The nurse was finishing up the preparations for mom, dad, and the new baby to leave the hospital and I was standing off to the side, waiting to play my part. The unique circumstances of their situation had given me the opportunity to be able to drive the happy family home from the hospital. The entire week prior had been filled with unexpected peace and contentment as I was caring for their other children, giving lots of hugs and rocking the littler one to sleep. It had been such a long time since I had had the pleasure of giving that kind of love. The Lord was keeping me afloat, allowing my heart to keep the unhelpful emotions at bay.
The hospital staff gave us the OK to leave. Mom and dad shuffled on ahead, careful not to strain their healing bodies, and I lifted the car seat, barely noticing the extra weight from the tiny body tucked safely inside. I left the room with a cheerful smile, grateful for the chance to be useful. After a few strides down the long corridor I had an overwhelming feeling of déjà vu. I had been here before. I had been in this place, carrying this car seat, heading for home with a new life. I had been here before a hundred times in my mind, in my daydreams—only in my dream the baby in the seat had been mine.

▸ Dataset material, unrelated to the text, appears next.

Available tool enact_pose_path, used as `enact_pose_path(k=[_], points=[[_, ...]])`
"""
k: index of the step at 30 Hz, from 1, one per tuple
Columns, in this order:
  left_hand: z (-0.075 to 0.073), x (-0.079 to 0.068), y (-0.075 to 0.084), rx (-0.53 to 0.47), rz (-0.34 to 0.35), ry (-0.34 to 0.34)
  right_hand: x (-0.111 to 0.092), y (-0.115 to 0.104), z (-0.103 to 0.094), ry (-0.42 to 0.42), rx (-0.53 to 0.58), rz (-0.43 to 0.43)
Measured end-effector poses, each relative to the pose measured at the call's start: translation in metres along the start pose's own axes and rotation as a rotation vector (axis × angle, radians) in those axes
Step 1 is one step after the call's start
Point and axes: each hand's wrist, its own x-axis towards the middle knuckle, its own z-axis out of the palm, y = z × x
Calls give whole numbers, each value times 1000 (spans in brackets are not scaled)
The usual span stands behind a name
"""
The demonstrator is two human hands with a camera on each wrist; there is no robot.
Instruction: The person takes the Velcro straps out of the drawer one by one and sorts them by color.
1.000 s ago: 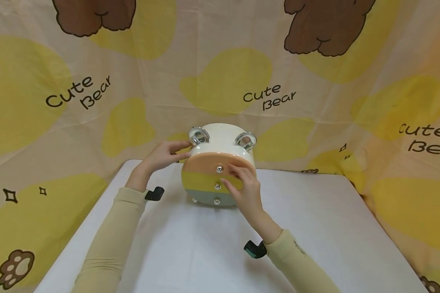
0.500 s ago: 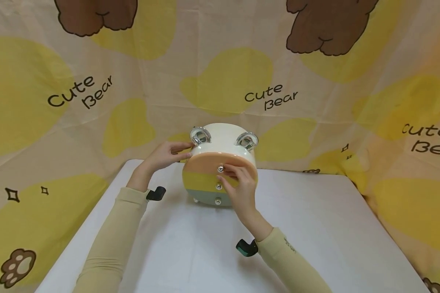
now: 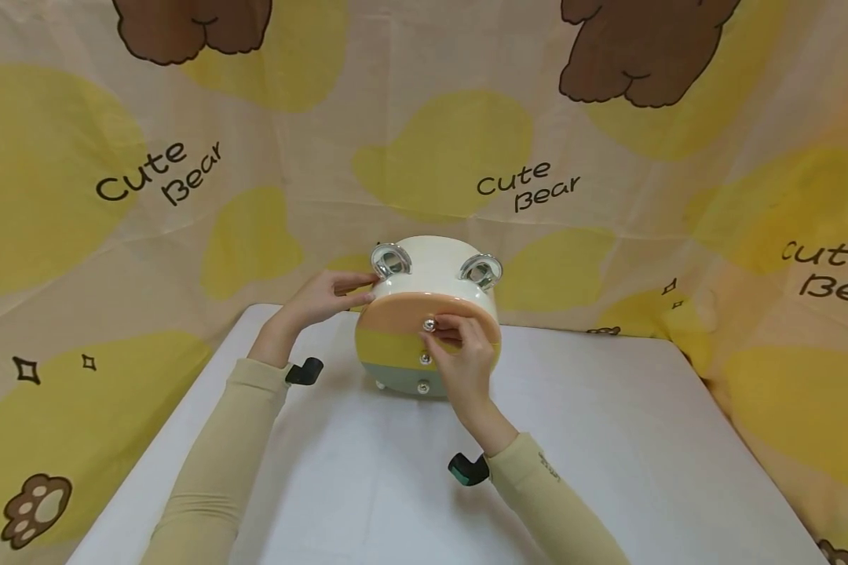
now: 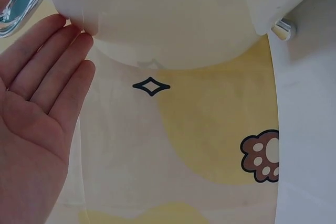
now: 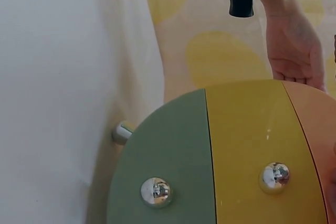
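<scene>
A small rounded drawer cabinet (image 3: 438, 263) with a white body stands on the table. Its front carries an orange top drawer (image 3: 396, 314), a yellow middle drawer (image 3: 389, 349) and a green bottom drawer (image 3: 396, 377), all closed, each with a round silver knob. With thumb and fingertips my right hand (image 3: 466, 361) pinches the top knob (image 3: 429, 324). My left hand (image 3: 321, 300) rests its fingers against the cabinet's upper left side, below a silver ear (image 3: 392, 260); the left wrist view shows those fingers (image 4: 50, 51) fairly straight against the white shell.
A white cloth covers the table (image 3: 367, 486). Behind and around it hangs a yellow and cream curtain (image 3: 424, 157) with bears and lettering, close to the cabinet's back. Short silver feet (image 5: 123, 132) hold the cabinet off the table.
My right hand has moved left across the cabinet's front and its fingers have closed on the top knob. The left hand has stayed at the cabinet's side.
</scene>
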Motion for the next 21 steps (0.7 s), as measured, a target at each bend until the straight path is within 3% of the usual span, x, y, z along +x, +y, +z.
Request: enact_pose_path(k=[14,21], points=[[3,1,-2,-11,31,11,-1,5,6,71,20,-50],[2,0,2,-19,17,4,-2,3,10,81,-38,-18]])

A wave of dizziness overwhelmed me as the intensity of the emotions that had been held back for so long seemed to slam against the wall that was holding them back. My surroundings blurred and I had trouble seeing the hallway ahead of me. Not yet, Lord, I prayed. I can’t lose it now. Not yet. Just let me finish what needs to be done. I frantically searched for something else to focus on, something I could use to mentally plug up the leak that had sprung in the dam.
How do you handle the tears? Do you welcome them when it’s a convenient time and let them come unstifled, knowing that you will somehow feel better—cleansed in a way—when the spell is over? Or do the tears make everything worse for you, causing you to fall into a depression that’s hard to get out of? So often we’re just not sure what to do with the tears.
Perhaps we should all get ourselves a lachrymatory.
I know—I had never heard of it either until recently. It’s a special bottle used to collect tears. In ancient times it is believed that they were used to collect the tears of mourners. In Psalm 56:8 King David even refers to God as having His own lachrymatory: “You have kept count of my tossings; put my tears in your bottle. Are they not in your book?”
David paints such a vivid picture for us of a loving God who is attentive to the most minute detail of our lives, who is ready and waiting with a bottle to catch every tear that falls from our eyes. The Lutheran Study Bible has a wonderful explanation of this verse.
God cares for His people and pays attention to their pain, fear, and grief. Though David tossed and turned in the night, stressed with anxiety, God has taken careful note of every single moment…God does not forget a single tear shed in grief…Such is the comforting depth of God’s love for His children. (p. 901)
The tears we shed in moments when we’re overcome serve more than just a biological purpose. They have a spiritual purpose as well. Just as the consumption of salt creates thirst in the body, these salty tears of sorrow should create in us a thirst for the Living Water, the Messiah, who told the Samaritan woman that whoever drank from this Water would never thirst again. He proclaimed to her and to you and to me: “The water that I will give him will become in him a spring of water welling up to eternal life,” (John 4:14).
The barren woman who thirsts for this Living Water can find it in God’s Holy Word, especially the Psalms. It is here that the Holy Spirit calms her troubled heart by revealing to her the mercies shown to the Lord’s servant, David, a man who has likewise tasted the salt of his own tears. The Living Water from his Savior replenished his soul and poured over into thousands of words that quench our thirst still today, more than two millennia later. May we imprint these words into our hearts so that they would well up within us as we look to that eternal life that has been promised where “He will wipe away every tear from their eyes, and death shall be no more, neither shall there be mourning, nor crying, nor pain anymore, for the former things have passed away,” (Rev. 21:4).